I nie zmienia to faktu, że ten rok był kiepski w ilości samodzielnie przeczytanych książeczek (12). Oprócz dwóch były to pozycje przyniesione od Diany.
Zacząłem książką „Bogowie, honor, Ankh-Morpork”. Wiadomo, sprawa elegancka i to była niestety jedyna pozycja ze Świata Dysku.

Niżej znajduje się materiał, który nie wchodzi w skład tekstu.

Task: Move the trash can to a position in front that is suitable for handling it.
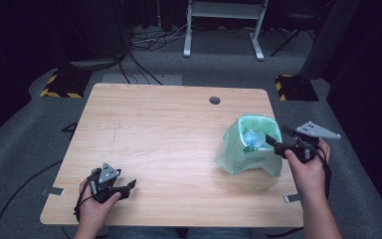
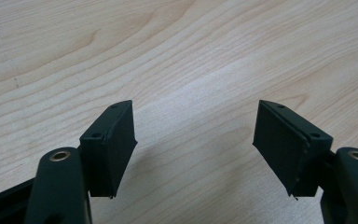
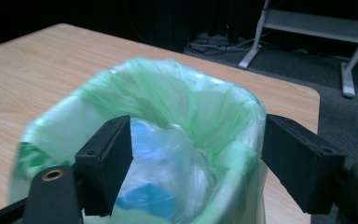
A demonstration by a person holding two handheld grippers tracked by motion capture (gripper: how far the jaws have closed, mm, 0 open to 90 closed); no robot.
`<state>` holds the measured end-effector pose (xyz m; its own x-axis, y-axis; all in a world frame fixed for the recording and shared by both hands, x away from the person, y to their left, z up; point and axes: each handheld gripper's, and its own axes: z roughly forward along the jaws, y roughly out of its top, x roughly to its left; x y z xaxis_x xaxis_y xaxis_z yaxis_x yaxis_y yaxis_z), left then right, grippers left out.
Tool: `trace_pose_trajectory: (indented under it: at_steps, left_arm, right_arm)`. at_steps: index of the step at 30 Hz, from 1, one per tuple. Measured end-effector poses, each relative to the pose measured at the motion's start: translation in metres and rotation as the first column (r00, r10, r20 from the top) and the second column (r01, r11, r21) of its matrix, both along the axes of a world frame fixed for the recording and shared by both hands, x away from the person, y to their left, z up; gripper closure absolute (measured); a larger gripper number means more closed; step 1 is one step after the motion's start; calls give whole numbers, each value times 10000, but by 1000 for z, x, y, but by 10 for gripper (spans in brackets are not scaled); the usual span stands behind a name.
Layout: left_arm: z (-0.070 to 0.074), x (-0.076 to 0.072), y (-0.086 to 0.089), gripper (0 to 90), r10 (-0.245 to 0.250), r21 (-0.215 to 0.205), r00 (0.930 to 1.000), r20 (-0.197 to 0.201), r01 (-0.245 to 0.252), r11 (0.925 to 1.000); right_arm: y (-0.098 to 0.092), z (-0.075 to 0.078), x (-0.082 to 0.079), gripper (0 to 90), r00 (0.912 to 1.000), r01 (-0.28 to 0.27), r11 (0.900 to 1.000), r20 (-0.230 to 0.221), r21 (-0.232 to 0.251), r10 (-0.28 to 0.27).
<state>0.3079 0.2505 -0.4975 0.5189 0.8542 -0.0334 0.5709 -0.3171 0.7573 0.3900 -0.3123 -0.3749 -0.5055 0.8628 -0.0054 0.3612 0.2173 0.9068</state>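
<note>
Status: I have a green bag (image 1: pixel 248 149) standing on the tabletop (image 1: pixel 169 149) near its right edge, mouth up and open. Inside it, the right claw view shows crumpled clear and blue plastic (image 3: pixel 168 172), so I judge the filling stage as at least begun; whether more is due to go in I cannot tell, since no loose items lie elsewhere on the tabletop.

Right claw (image 1: pixel 273 143): at the bag's right rim, pointing into the mouth. Its jaws stand wide, one over the contents inside, the other outside the rim. The rim runs between them, but neither pad presses on the film. The bag is therefore not yet gripped.

Left claw (image 1: pixel 124 188): parked low at the front left of the tabletop, well apart from the bag. Jaws wide, nothing between them but bare wood.

Remaining, in my judgement: close the right claw on the rim, bring the left claw across to the opposite side, then gather or tie the mouth. None of this has started.
</note>
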Motion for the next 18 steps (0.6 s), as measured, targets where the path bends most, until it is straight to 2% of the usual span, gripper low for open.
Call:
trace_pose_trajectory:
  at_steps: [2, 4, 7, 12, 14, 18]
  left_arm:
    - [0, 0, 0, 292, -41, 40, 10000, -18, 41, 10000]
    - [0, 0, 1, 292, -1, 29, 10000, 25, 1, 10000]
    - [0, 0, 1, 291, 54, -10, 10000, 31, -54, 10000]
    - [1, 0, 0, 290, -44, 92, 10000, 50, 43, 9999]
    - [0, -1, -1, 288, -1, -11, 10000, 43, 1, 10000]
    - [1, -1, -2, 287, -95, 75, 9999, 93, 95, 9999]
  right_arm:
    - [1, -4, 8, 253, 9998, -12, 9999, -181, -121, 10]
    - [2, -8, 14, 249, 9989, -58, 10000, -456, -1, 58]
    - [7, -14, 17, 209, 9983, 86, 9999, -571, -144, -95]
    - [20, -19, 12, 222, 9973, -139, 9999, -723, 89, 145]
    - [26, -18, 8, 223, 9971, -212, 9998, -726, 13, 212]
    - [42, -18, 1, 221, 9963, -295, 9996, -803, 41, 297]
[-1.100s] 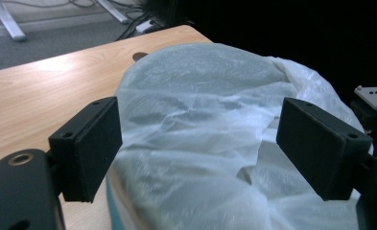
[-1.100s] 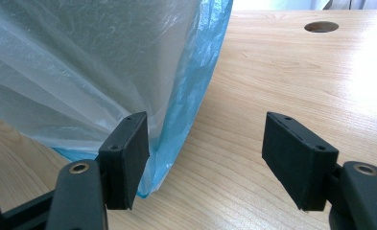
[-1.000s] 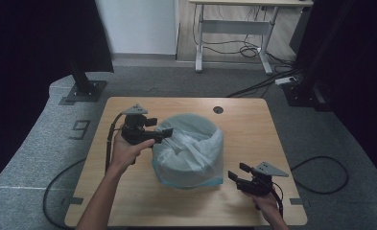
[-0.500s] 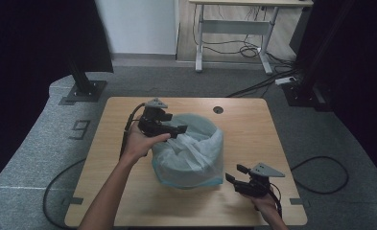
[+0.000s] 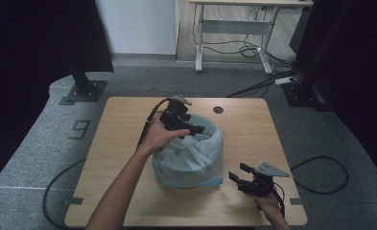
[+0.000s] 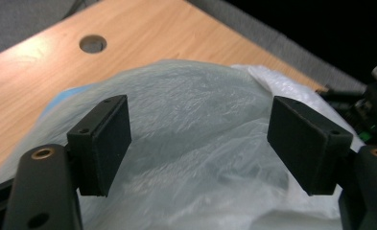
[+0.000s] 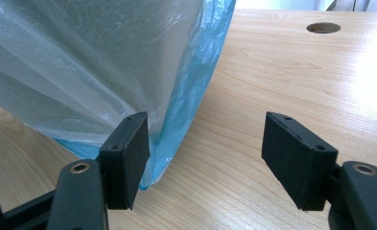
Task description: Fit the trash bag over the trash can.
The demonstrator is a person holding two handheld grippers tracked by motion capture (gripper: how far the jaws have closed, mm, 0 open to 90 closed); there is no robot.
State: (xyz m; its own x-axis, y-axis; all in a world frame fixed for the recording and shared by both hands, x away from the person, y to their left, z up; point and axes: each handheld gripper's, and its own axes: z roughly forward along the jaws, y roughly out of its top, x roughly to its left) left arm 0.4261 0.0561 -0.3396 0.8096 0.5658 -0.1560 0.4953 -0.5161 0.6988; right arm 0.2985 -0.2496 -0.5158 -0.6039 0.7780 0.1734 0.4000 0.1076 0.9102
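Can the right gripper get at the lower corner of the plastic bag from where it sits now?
Probably yes. The right gripper sits on the table just beside the plastic bag, jaws open, and the right gripper view shows bare wood between its pads and the bag's blue bottom edge.

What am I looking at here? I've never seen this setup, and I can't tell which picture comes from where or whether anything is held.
A person at a wooden table holds a two-jaw hand tool in each hand. The high view looks down from above. There the left gripper hangs over the top of a translucent plastic bag, and the right gripper waits beside the bag's lower right corner. The other two pictures come from cameras riding on each gripper, looking along its black jaws. In the left gripper view the bag lies beyond the open jaws; in the right gripper view its blue-tinted edge lies beside the left jaw. Nothing is gripped.
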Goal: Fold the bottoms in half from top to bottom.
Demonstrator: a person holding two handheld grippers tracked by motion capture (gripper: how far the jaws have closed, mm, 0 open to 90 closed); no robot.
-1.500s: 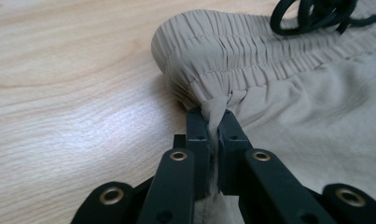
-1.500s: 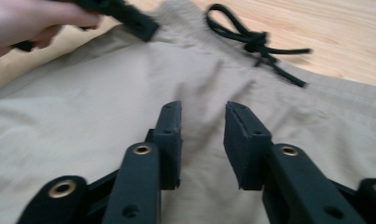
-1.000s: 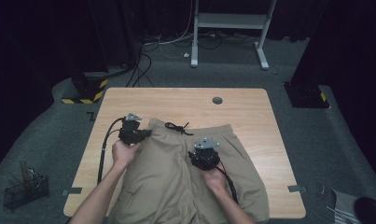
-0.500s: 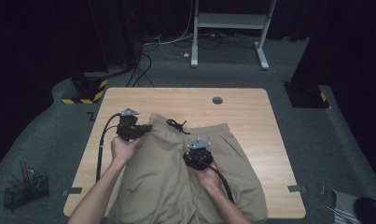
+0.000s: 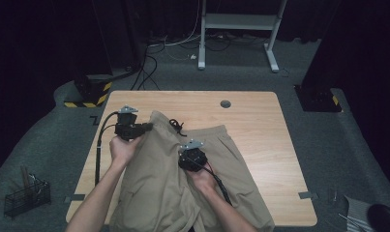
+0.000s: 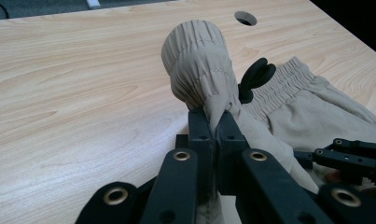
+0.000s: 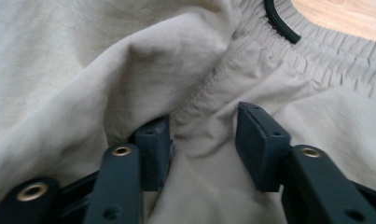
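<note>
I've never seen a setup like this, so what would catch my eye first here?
Beige shorts sprawl over the near half of a wooden table. The left gripper pinches their bunched waistband and holds it up off the wood. The right gripper rests mid-shorts, its fingers just opening around a seam fold.

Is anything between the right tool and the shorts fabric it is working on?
Nothing visible. The right tool sits directly on the beige shorts, its jaws just opening, with a seam fold between them; no other object intervenes.
</note>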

Następnie przeszedłem do książki pani Jadwigi Grzesiak, która była jedną z pierwszych fanek Starego Wujka na fb. Nie napiszę „zanim stało się to modne”, bo… Książka miła i smutna zarazem, oczywiście nie w moich klimatach. Polecam dać ją osobom, które lubią czytać życiowe historie! Przed Sylwestrem 2020 przyniosłem mamie kontynuację historii "I wtedy wychodzi słońce". Książki wydane są przez Miejską Bibliotekę kółka wzajemnej adoracji w Bychawie. Czyli raczej ich nie przeczytacie ; ) Szkoda.
„Prawdziwe Męstwo” było pozytywnym zaskoczeniem, nie znałem wcześniej tej historii, chociaż ma już kilka adaptacji filmowych. Aktorzy z pierwszych filmów już dawno nie żyją. Polecam. Westernowa jednostrzałówka.

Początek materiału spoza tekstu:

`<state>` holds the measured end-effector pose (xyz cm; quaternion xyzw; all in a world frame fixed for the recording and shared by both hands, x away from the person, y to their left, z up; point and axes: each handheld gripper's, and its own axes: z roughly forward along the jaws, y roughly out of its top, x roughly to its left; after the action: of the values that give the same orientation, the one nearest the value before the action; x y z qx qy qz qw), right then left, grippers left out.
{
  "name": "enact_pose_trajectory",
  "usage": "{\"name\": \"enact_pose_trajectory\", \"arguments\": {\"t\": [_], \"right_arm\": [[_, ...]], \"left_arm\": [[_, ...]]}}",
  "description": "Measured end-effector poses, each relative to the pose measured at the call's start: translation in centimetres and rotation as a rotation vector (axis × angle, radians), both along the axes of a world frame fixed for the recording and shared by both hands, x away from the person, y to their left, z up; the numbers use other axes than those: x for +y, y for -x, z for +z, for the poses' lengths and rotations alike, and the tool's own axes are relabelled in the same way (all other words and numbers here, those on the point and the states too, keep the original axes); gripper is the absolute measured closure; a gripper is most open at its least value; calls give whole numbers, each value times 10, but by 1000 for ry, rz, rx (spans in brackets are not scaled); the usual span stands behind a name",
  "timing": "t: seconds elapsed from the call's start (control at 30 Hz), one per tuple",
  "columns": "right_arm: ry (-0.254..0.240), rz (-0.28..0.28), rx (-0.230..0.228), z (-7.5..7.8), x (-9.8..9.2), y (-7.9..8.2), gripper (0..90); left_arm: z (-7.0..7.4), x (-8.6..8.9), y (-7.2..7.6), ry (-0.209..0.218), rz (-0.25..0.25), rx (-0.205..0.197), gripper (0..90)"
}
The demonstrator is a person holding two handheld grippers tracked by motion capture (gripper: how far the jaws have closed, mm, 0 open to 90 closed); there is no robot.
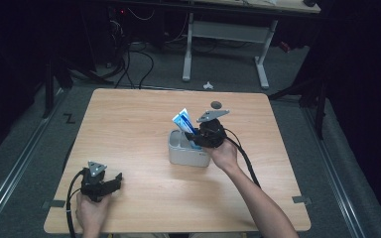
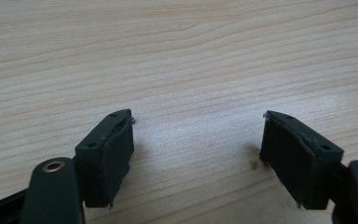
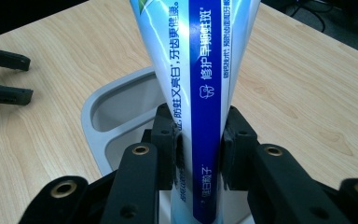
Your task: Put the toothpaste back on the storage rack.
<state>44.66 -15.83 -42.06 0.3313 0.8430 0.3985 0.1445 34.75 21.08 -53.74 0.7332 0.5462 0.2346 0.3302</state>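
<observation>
Two grippers are at work on one wooden table (image 1: pixel 129 129). In the high view, the right gripper (image 1: pixel 198 136) sits just right of centre frame, over a grey holder (image 1: pixel 186 156), with a blue-and-white toothpaste tube (image 1: pixel 184 120) slanting up and to the left out of it. The left gripper (image 1: pixel 110 184) rests at the lower left, well apart from both.

In the left gripper view, its jaws stand wide apart over bare wood, with nothing between them.

In the right gripper view, the toothpaste tube (image 3: pixel 200 70) runs up the middle of the frame and the right gripper (image 3: pixel 199 149) clamps it low on its body, a pad pressed on either side. The grey holder (image 3: pixel 93 116) lies behind at centre left; the left gripper (image 3: pixel 7 77) shows at the far left edge.

Judging by its glossy skin, the tube will be light, soft and somewhat slippery; it will dent under pressure. The firmer lower body, where the pads sit, looks the better place to hold than the flat crimped end.
</observation>
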Motion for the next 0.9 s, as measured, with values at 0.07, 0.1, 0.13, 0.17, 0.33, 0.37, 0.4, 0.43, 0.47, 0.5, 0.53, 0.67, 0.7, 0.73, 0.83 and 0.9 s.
{"name": "enact_pose_trajectory", "arguments": {"t": [0.07, 0.1, 0.13, 0.17, 0.33, 0.37, 0.4, 0.43, 0.47, 0.5, 0.53, 0.67, 0.7, 0.73, 0.83, 0.9], "right_arm": [[0, 3, -3, 0, 1, 0, 708], [1, 3, -3, 0, 1, 0, 708], [1, 3, -2, 0, 1, 0, 707], [0, 2, -1, -1, 2, 0, 705], [8, 3, 2, -2, 3, -1, 696], [9, -2, 0, -3, 3, -1, 693], [5, -5, -6, -2, 3, -1, 680], [-6, -11, -4, -1, 2, -1, 676], [-13, -8, -4, 0, 0, -1, 674], [-11, -7, -5, 0, -1, -1, 673], [-7, -8, -8, 1, -1, 0, 672], [-36, -9, -23, 4, -6, 2, 607], [-46, -12, -22, 6, -7, 2, 598], [-57, -12, -22, 7, -9, 2, 583], [-78, -17, -21, 11, -12, 4, 551], [-86, -21, -19, 13, -15, 5, 546]], "left_arm": [[0, 0, 0, 0, 0, 0, 260], [0, 0, 0, 0, 0, 0, 260], [0, 0, 0, 0, 0, 0, 260], [0, 0, 0, 0, 0, 0, 260], [0, 0, 0, 1, 0, -1, 260], [0, 0, 0, 1, 0, 0, 260], [0, 0, 0, 1, 0, -1, 260], [0, 0, 0, 1, 0, 0, 260], [0, 0, 0, 1, 0, 0, 259], [0, 0, 0, 1, 0, 0, 259], [0, 0, 0, 1, 0, -1, 260], [0, 0, 0, 1, 0, 0, 259], [0, 0, 0, 1, 0, 0, 259], [0, 0, 0, 1, 0, -1, 259], [0, 0, 0, 1, 0, -1, 260], [0, 0, 0, 1, 0, 0, 259]]}}
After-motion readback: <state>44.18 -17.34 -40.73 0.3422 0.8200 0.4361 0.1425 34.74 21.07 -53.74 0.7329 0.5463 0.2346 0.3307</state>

„Dożywocie” Marty Kisiel wspaniałe. Och i ach… Druga część „Siła Niższa” też okej, ale trzecia „Oczy Uroczne” to mocne nieporozumienie. Przeczytać tylko pierwszą część, czyli Dożywocie i nie myśleć, że są kontynuacje. Bo te trzy książeczki składają się na „Cykl Dożywocie”
Diablo: Zakon. Lubię Diablo. Weszło szybko, czysta fantastyka ze znanymi z gier postaciami.

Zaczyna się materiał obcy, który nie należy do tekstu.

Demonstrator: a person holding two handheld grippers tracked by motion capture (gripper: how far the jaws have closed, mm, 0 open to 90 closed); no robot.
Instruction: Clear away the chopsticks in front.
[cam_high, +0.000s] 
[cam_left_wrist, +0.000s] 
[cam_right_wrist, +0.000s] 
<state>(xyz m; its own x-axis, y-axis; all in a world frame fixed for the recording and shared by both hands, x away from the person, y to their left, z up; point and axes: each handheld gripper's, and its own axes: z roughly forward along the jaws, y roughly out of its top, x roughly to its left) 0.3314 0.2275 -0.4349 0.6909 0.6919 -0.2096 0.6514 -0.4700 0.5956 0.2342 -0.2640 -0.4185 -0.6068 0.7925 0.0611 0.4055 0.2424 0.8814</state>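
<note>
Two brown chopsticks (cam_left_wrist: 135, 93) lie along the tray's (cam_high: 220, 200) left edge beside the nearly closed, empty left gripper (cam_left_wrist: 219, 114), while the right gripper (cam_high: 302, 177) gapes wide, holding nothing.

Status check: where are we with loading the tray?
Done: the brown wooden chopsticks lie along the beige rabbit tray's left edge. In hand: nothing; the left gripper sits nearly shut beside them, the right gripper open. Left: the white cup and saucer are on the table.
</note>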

„Konan Destylator”. Nie muszę nic pisać, bardzo dobrze spędzony czas.
„Nomen Omen” to pierwsza część „Cyklu wrocławskiego” Marty Kisiel… znowu.
Uwaga! „Zapomniana Księga: Strażnik”, „Zapomniana Księga: Tropiciel”, „Zapomniana Księga: Łowca” to książki warte polecenia! Wspaniałe! Tak jest! Ciekawa historia, interesujący bohaterowie!
Mało książek? Ano mało. Bo więcej wysłuchałem (Mako Mistrz). Były to:
Mesjasz Diuny
Dzieci Diuny
Bóg Imperator Diuny
Heretycy Diuny
Diuna: Kapitularz
Zasadzka na Korelii
Napaść na Selonii
Zwycięstwo na Centerpoint
Klany Księżyca Alfy
Odyseja Kosmiczna 2001
Łowcy Diuny
Ród Atrydów
Odyseja Kosmiczna 2010
Prawda Półostateczna
Wbrew wskazówkom zegara
Dr. Futurity
Czerwie Diuny
Frank Herbert stworzył, proszę państwa, moim zdaniem… Jaki to chory typ! On i jego syn oraz Kevin J. Anderson. Kadzie aksolotlowe, Bóg i Żydzi w kosmosie, Roboty, które chcą zniszczyć ludzkość. I jeszcze biedny Bóg Imperator, który chciał sobie współżyć z dziewczynką, ale niestety nie miał czym bo był czerwiem! Teraz słucham „Ród Harkonnenów”. Narzekam? Cieszę się, że wysłuchałem, zapytajcie mnie za kilka lat co o tym myślę.
Trylogia w świecie Gwiezdnych Wojen – „Zasadzka na Korelii”, „Napaść na Selonii”, „Zwycięstwo na Centerpoint”. Kto to zaakceptował??!? To powinno być skasowane.
„Odyseja Kosmiczna 2001” i „Odyseja Kosmiczna 2010” niezmiennie dobre!
Cztery książki Dicka to czysta przyjemność. Kocham Dicka!